More recently, a novel combined tACS-functional magnetic resonance imaging (fMRI) approach has been employed to identify the neural mechanisms underlying improvements in motor performance induced by γ tACS over the M1 [72•]. The results have demonstrated that the degree of γ tACS-induced enhancements in movement performance correlates with the magnitude of the γ tACS-induced change in neural activity in the stimulated M1, and results in specific compensatory changes of brain activity in the remote dorsomedial prefrontal cortex. Overall, these findings suggest a direct link between the behavioural effects of motor cortical γ entrainment and both the modulation of local activity in the targeted site as well as compensatory modulation within connected and functionally related brain networks.
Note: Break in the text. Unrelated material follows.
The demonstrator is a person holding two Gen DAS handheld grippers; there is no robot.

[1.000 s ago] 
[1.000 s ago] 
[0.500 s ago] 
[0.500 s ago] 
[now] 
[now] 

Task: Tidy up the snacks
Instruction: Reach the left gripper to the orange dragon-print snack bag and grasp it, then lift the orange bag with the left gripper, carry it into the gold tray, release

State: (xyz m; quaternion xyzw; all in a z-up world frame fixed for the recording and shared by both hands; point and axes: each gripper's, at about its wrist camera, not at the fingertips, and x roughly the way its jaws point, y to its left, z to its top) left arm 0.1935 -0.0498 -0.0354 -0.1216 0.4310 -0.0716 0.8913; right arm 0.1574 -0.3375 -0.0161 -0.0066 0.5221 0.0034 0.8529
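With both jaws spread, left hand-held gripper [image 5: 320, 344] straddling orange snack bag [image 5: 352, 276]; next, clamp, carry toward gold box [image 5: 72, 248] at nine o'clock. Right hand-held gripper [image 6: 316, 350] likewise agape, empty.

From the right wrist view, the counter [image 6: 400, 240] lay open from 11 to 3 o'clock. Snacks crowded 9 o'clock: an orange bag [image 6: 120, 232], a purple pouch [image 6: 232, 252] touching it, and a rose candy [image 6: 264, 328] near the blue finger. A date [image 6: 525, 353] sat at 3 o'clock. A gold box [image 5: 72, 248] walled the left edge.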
From a mechanistic point of view, another tool of an increasing value is a combined tACS-transcranial magnetic stimulation (TMS) approach, which has been utilised to assess the effects of exogenously driven oscillations on various parameters of motor excitability. As discussed previously, our recent study has demonstrated that driving motor cortical γ oscillations modulates GABAA inhibition in the human M1, in agreement with the evidence from modelling and animal studies pointing to the key role of GABAA receptor mediated inhibition in the generation of γ activity [9, 73]. Interestingly, γ tACS-induced change in inhibition was closely related to an individual’s ability to learn a motor task, suggesting for the first time that local inhibitory interneuronal circuits in M1 involved in γ oscillations may also be important for motor learning. In support of these findings, MRGS peak frequency, as measured using MEG, has been found to be related to performance in a motor learning task (Nowak et al., unpublished observations). This relationship was absent when the individual level of GABAA-mediated inhibition was controlled for.
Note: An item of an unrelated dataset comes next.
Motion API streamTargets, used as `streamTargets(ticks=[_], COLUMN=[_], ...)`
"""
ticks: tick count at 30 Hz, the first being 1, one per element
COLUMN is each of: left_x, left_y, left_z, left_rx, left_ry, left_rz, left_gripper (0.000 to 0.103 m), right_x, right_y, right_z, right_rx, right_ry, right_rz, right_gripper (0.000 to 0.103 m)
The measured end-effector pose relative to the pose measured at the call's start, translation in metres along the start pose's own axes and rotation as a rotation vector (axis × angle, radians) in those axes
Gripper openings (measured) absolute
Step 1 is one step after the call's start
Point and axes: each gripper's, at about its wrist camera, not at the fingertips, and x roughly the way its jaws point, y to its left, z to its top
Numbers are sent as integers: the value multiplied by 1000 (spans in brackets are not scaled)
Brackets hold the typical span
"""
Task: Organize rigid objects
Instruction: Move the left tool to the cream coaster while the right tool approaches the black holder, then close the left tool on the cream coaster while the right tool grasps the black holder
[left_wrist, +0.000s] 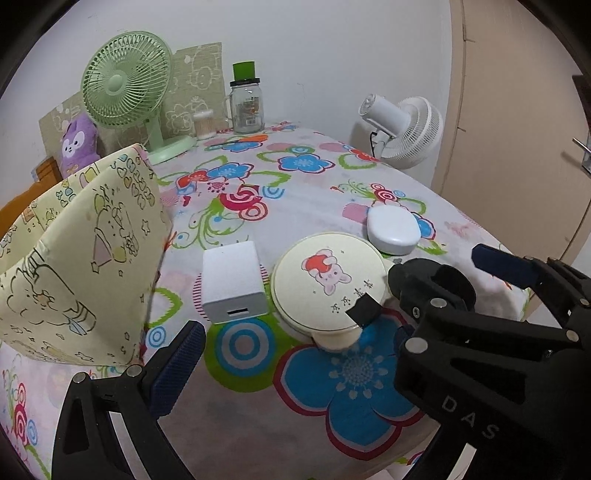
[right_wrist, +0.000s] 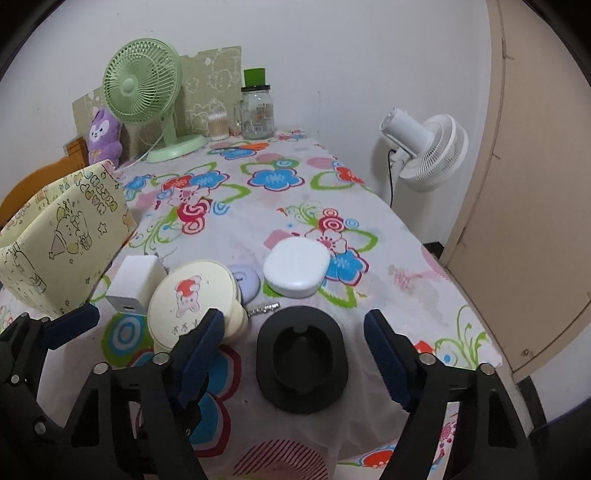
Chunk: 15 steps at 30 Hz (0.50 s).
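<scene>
On a flower-print tablecloth (right_wrist: 258, 206), the right gripper (right_wrist: 295, 347) stands with jaws apart around a black oval plastic holder (right_wrist: 301, 363) — not touching it. The left gripper (left_wrist: 332, 295), also spread wide, frames a round cream mirror (left_wrist: 328, 284) beside a white charger cube (left_wrist: 232, 284).

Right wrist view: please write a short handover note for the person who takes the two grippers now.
Left gripper: open, empty, near the cream round case.
Right gripper: open, with the black oval holder between its fingers, not gripped.
Also on the cloth: white charger, white oval case, lilac disc.
Done: nothing visibly stored; the inside of the yellow fabric basket is hidden.
Left: all five items, probably into the basket.
</scene>
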Motion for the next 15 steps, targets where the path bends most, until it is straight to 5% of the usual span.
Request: streamTargets(ticks=[15], left_x=[8], left_y=[-6], left_z=[-4], left_rx=[19], left_ry=[5], left_rz=[6], left_gripper=[103], right_x=[6], right_y=[-12], right_z=[-13], right_rx=[57], right_ry=[36], right_rz=[13], right_gripper=[49])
Undoubtedly, tACS has started emerging as a valuable tool to study the mechanisms underlying cortical γ oscillations and their functional significance. However, a major drawback is that it is not possible to ascertain how effective the employed tACS paradigms were in driving cortical oscillations and whether, and to what extent, the exogenous stimulation changed the physical connectivity through spike timing dependent plasticity [74, 75], which in turn could have affected behaviour. To provide unequivocal evidence on tACS-induced entrainment of endogenous oscillations, concurrent MEG/EEG monitoring would be necessary [76,77,78], although this line of research remains a non-trivial challenge due to concerns surrounding stimulation artefact removal methods [79]. Further, the development of intermittent tACS paradigms [75, 80], with longer windows of stimulation-free periods would reduce the chance of inducing plastic changes.

Conclusion

This review aimed to summarise the mechanisms underlying neocortical γ oscillations, with the primary focus on the studies performed in the motor cortex. In addition, the functional significance of motor cortical γ activity, including its role in plasticity was discussed. Finally, we reviewed the contribution of novel interventional approaches to our understanding of motor cortical γ gamma activity as well as their limitations. Addressing the limitations of these tools is likely to open a more fruitful avenue to further dissect the underlying mechanisms and the causal relationship between motor cortex γ activity and various aspects of motor behaviour.